▶ INFORMATION SUPPLIED:

▶

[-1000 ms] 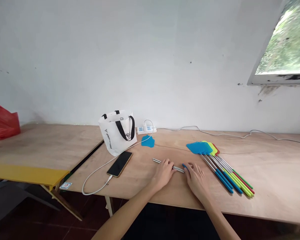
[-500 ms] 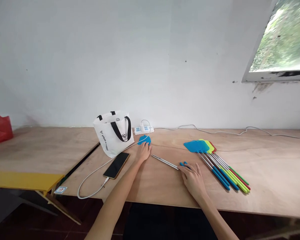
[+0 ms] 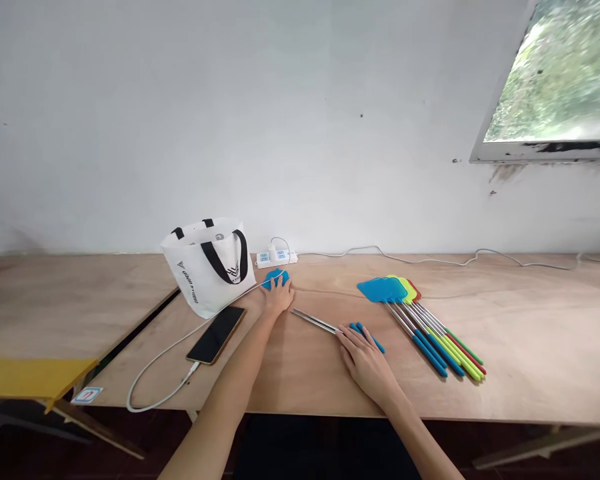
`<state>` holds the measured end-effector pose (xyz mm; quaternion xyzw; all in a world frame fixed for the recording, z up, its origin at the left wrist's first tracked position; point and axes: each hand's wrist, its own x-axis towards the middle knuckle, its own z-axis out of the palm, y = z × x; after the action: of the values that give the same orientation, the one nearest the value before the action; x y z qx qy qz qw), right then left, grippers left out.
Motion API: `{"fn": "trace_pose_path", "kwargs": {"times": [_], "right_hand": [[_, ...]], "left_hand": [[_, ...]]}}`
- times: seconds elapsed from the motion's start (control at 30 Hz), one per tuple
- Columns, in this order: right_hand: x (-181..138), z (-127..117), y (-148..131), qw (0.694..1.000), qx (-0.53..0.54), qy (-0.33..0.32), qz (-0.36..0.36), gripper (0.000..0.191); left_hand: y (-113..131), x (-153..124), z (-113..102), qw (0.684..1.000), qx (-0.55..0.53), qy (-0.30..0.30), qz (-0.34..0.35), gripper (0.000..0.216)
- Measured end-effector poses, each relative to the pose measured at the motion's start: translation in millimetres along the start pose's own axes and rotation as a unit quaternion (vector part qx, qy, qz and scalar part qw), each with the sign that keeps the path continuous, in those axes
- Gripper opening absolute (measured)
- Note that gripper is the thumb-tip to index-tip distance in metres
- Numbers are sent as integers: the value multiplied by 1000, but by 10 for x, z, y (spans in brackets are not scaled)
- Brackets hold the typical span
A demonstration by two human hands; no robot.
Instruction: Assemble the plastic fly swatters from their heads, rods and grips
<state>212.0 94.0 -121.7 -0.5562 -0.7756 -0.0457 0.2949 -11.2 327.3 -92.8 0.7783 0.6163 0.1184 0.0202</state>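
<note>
- Shifted since a second ago: left hand [image 3: 279,297], from slim silver metal rods [image 3: 310,319] to flat blue plastic pieces [image 3: 275,276].
- Right hand [image 3: 365,363] extends its fingers over the rods' near ends on the wooden table [image 3: 300,383], slim blue handles [image 3: 379,345] showing beyond; any grip cannot be told.
- Left fingers spread on the blue pieces; pinch unclear.

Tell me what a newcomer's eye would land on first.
Probably the fly swatters, bright in blue, yellow, red and green, lying together to the right of the right hand. The black-handled white tote bag also stands out, left of the left hand, just beyond the smartphone.
</note>
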Motion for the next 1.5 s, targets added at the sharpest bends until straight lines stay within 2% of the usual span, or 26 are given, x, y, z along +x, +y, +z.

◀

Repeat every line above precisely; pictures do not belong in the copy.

▶ THE ANSWER:
[-1000 ms] 
[-500 ms] 
[+0 ms] 
`<state>` holds the measured end-effector pose (xyz mm; quaternion xyzw; all in a world frame fixed for the recording, z up, its origin at the left wrist's first tracked position; point and axes: each hand's wrist, its own x-axis towards the middle knuckle, its own z-axis out of the palm, y = z × x; after the action: of the values that give the same orientation, the one nearest the value before the action; x y z qx qy qz qw), right then left, grippers left out.
Motion API: `{"fn": "trace_pose_path", "kwargs": {"times": [_], "right_hand": [[_, ...]], "left_hand": [[_, ...]]}}`
- times: seconds elapsed from the motion's start (control at 30 Hz), one per tuple
- Columns, in this order: right_hand: x (-181..138), z (-127..117), y (-148..131), qw (0.694..1.000), qx (-0.53..0.54), qy (-0.33..0.32), qz (-0.36..0.36), gripper (0.000..0.191); left_hand: y (-113..131), x (-153..124), z (-113..102), qw (0.684..1.000), qx (-0.55..0.53), qy (-0.30..0.30), qz (-0.34..0.35), gripper (0.000..0.216)
- Measured end-effector poses, each relative to the pose measured at the motion's start: translation in millimetres along the start pose's own axes and rotation as a unit quaternion (vector part qx, qy, qz and scalar part qw), each with the sign that keeps the path continuous, in those axes
- Gripper opening absolute (measured)
- Note that gripper is the thumb-tip to index-tip distance in metres
- Numbers are sent as integers: the value multiplied by 1000, but by 10 for x, z, y (spans in brackets are not scaled)
- Brackets hold the typical span
A demonstration by two human hands; no robot.
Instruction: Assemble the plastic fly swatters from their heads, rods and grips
<state>212.0 94.0 -121.7 -0.5562 -0.7756 -0.0457 0.2949 -11.2 327.3 -92.8 0.7783 0.6163 0.1184 0.0202</state>
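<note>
- Shifted since a second ago: left hand [image 3: 279,297], from slim silver metal rods [image 3: 310,319] to flat blue plastic pieces [image 3: 275,276].
- Right hand [image 3: 365,363] extends its fingers over the rods' near ends on the wooden table [image 3: 300,383], slim blue handles [image 3: 379,345] showing beyond; any grip cannot be told.
- Left fingers spread on the blue pieces; pinch unclear.

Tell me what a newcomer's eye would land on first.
Probably the fly swatters, bright in blue, yellow, red and green, lying together to the right of the right hand. The black-handled white tote bag also stands out, left of the left hand, just beyond the smartphone.
</note>
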Motion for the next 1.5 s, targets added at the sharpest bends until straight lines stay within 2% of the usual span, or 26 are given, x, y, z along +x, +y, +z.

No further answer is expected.